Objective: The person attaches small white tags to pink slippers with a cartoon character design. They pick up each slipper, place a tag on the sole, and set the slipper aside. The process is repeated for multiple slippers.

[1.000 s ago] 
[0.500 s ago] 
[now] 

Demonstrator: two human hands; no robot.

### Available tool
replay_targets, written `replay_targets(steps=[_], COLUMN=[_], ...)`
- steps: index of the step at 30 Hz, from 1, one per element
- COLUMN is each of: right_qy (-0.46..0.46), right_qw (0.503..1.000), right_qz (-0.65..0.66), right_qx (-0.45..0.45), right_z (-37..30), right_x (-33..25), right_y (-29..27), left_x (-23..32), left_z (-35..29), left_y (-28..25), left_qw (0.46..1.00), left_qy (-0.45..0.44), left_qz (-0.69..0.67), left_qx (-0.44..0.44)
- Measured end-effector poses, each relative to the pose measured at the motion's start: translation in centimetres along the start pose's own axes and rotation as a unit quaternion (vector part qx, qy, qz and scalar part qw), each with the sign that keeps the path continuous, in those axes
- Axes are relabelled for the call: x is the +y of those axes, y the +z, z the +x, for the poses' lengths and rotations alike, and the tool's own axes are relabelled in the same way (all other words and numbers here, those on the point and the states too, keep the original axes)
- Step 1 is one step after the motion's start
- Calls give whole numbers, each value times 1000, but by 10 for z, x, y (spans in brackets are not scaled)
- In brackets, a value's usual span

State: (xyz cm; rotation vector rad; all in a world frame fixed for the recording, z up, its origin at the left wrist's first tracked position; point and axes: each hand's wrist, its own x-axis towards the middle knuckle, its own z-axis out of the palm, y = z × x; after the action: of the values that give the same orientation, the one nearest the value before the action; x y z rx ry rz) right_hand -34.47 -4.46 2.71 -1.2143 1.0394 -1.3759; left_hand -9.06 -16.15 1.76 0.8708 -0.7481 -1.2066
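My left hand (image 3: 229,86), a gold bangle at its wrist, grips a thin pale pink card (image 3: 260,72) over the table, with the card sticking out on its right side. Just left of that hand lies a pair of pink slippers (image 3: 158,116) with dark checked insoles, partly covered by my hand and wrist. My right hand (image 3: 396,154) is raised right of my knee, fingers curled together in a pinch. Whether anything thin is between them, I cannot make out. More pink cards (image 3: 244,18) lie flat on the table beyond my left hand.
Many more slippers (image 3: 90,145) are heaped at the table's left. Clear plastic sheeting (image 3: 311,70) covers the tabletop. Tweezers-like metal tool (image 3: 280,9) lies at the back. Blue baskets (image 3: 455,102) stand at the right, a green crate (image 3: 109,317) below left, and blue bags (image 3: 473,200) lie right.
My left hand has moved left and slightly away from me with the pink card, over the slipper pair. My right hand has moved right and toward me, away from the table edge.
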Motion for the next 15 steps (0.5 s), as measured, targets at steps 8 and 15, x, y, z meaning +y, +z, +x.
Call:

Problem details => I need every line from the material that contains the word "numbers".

Written solution =>
- Axes are relabelled for the call: x is the +y of those axes, y the +z, z the +x, for the poses' lengths and rotations alike, and the tool's own axes are relabelled in the same way (all other words and numbers here, those on the point and the states too, keep the original axes)
- Calls give whole numbers, each value times 1000, but by 10 for z, x, y (spans in brackets are not scaled)

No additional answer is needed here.